The lesson of history is to educate mankind. Today, it is still an arduous task for human beings that science is completely out of the shadow of political power and lysenko. The words of norbert wiener, the founder of cybernetics, provide a reflection on this incident: "Science is a way of life, and it can flourish only when people have freedom of belief. Beliefs that are forced to obey based on external orders are not beliefs. A society based on this false belief will inevitably die because of paralysis, because in such a society, science has no basis for healthy growth. "

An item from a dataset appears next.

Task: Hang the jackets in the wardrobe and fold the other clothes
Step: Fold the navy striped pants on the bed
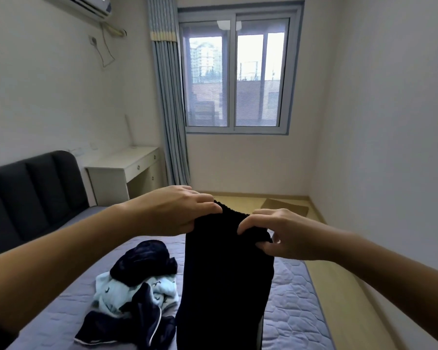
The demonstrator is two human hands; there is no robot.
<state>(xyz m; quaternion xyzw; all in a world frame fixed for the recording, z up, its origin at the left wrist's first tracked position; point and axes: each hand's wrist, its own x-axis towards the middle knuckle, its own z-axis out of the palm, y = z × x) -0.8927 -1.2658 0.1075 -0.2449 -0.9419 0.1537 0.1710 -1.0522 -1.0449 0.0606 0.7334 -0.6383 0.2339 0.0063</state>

In fact, an eternal problem in the existence and development of science is the contradiction between standards and innovation. On the one hand, the emergence of scientific knowledge will inevitably form relevant standards for judging right and wrong. On the other hand, the process of scientific understanding is the process of breaking through the original standards, so it is bound to be restricted or suppressed by the original standards. This requires us to reflect on two kinds of scientific tragedies more deeply: one is the consequences caused by the implementation of wrong standards; The other is the humanitarian disaster caused by wanton innovation. Nie Wentao said in his speech "Appropriate Technology Training in Primary Hospitals": During the period from the implementation of the "limited carbohydrate" dietary standard for diabetes (John Rollo standard) to the re-implementation of the "high carbohydrate" standard (such as Peking Union Medical College Hospital standard), countless patients lost their health further because of the wrong dietary treatment for diabetes. How should the medical profession face such a situation? The strong shock caused by this speech is precisely because he raised a profound scientific ethics question.
Stefan Zweig's two paragraphs in the original book The Right of Heresy: "(Castrio and Calvin) In this war, there is a much bigger and eternal problem of life and death." "Every country, every era, and every thoughtful person must determine the boundary between freedom and power many times. Because, if there is no power, freedom will degenerate into indulgence and chaos will follow; On the other hand, unless freedom is given, power will become tyranny. " These two paragraphs hide the following meanings: (1) All those who hold heretical views must prove their rights, or all those who oppose heretical views must provide evidence; (2) All people who hold heretical views need to prove their correctness without complaining about the previous social incomprehension. (3) The significance of the so-called scientific development lies in changing the original understanding of human beings. Therefore, the wrong choice is right, otherwise there will be no rationality of scientific exploration.